Vers les chemins du dehors
Il a fallu une pandémie mondiale pour que l’éducation au dehors devienne un enjeu politique. Animé notamment par deux éditions de Rencontres Internationales de la Classe Dehors (RICD), à Poitiers en 2023 puis à Marseille en 2025, les Ceméa en 2026 proposent les 17 et 18 juin 2026 à Lille de partager des projets.

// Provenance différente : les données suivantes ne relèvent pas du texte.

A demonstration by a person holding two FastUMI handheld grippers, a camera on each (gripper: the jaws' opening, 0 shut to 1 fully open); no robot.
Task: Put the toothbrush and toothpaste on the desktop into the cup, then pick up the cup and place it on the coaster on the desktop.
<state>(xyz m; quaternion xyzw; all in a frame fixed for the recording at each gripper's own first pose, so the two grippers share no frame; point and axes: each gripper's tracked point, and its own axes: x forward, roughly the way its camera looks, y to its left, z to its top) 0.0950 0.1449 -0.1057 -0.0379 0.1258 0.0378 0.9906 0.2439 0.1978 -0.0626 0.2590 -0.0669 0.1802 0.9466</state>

Présupposé naturel des jeux – dits parfois d’ailleurs de « plein air » - l‘éducation dehors à longtemps été un implicite des centres de loisirs (ex- centre « aérés ») et dans des mini-camps pour les loisirs collectifs, des classes-promenades ou des classes transplantées pour le temps scolaire, …
Elle est pourtant une composante évidente des temps informels d’une vie d’enfant. Dans des organisations d’éducation nouvelle, une éducation « en lien étroit avec le milieu » semblait alors un gage suffisant d’extérieur.
Pour autant, les chemins et approches sont multiples, et l’éducation au dehors peut prendre des formes diverses. En plus de ces enjeux de pratiques éducatives et pédagogiques, il faut aussi réussir à mobiliser sur les conditions permettant de rendre ces éducations au dehors possibles et accessibles : des conditions matérielles, mais aussi afin de transformer des représentations, institutionnelles et organisationnelles.